Notwithstanding the foregoing, to the extent we use AI technologies to process your Personal Data, our use of such Personal Data will be limited to providing and improving our workshop facilitation services. We do not use your workshop content to train general AI models or share it with AI providers for model development purposes.

Categories of Sources of Personal Data

We may collect Personal Data about you from the following categories of sources:

You

  • When you provide such information directly to us.
    • When you create an account (Session Hosts only) or participate in our Services.
    • When you voluntarily provide information in free-form text boxes through the Services or through responses to surveys or questionnaires.
    • When you send us an email or otherwise contact us.
  • When you use the Services and such information is collected automatically.
    • Through Cookies (defined in the "Tracking Tools and Opt-Out" section below).
    • If you use a location-enabled browser, we may receive information about your location.
    • If you download and install certain applications and software we make available, we may receive and collect information transmitted from your computing device for the purpose of providing you the relevant Services.

Third Parties

  • Vendors
    • We may use analytics providers to analyze how you interact and engage with the Services, or third parties may help us provide you with customer support.
    • We may use vendors to obtain information to generate leads and create user profiles.
  • Third Party Accounts
    • If you provide your social network account credentials to us or otherwise sign in to the Services through a third-party site or service (Session Hosts only), some content and/or information in those accounts may be transmitted into your account with us.

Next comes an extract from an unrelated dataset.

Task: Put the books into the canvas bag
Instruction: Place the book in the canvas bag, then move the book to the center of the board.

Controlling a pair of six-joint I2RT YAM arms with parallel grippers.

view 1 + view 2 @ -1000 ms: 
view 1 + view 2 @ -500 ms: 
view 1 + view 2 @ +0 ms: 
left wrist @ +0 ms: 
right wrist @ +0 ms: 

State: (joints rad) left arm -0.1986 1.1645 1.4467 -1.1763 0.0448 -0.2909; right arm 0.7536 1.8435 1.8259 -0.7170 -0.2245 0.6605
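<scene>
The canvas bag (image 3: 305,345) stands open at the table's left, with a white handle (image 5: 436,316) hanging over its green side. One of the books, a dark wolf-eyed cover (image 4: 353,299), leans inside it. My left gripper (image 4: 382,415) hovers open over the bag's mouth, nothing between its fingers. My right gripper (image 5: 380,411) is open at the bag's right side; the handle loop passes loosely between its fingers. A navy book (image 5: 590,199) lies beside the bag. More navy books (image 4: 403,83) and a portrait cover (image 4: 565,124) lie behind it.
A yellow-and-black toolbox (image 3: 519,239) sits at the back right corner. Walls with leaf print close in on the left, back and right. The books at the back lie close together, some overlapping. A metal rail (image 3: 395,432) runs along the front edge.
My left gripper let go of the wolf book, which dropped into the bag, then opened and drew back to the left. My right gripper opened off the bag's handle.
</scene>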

Our Business Purposes for Collecting or Disclosing Personal Data

Providing, Customizing and Improving the Services

  • Creating and managing your account or other user profiles (Session Hosts only).
  • Processing orders or other transactions; billing.
  • Providing you with the products, services or information you request.
  • Meeting or fulfilling the reason you provided the information to us.
  • Providing support and assistance for the Services.
  • Improving the Services, including testing, research, internal analytics and product development.
  • Personalizing the Services, website content and communications based on your preferences.
  • Doing fraud protection, security and debugging.
  • Carrying out other business purposes stated when collecting your Personal Data or as otherwise set forth in applicable data privacy laws.
  • Facilitating async workshops and deliberations.
  • Generating AI-powered insights and summaries from workshop content.
  • Enabling cross-pollination and consensus-building features.

Marketing the Services

  • Marketing and selling the Services (primarily to Session Hosts).

Corresponding with You

  • Responding to correspondence that we receive from you, contacting you when necessary or requested, and sending you information about Harmonica or the Services.
  • Sending emails and other communications according to your preferences or that display content that we think will interest you.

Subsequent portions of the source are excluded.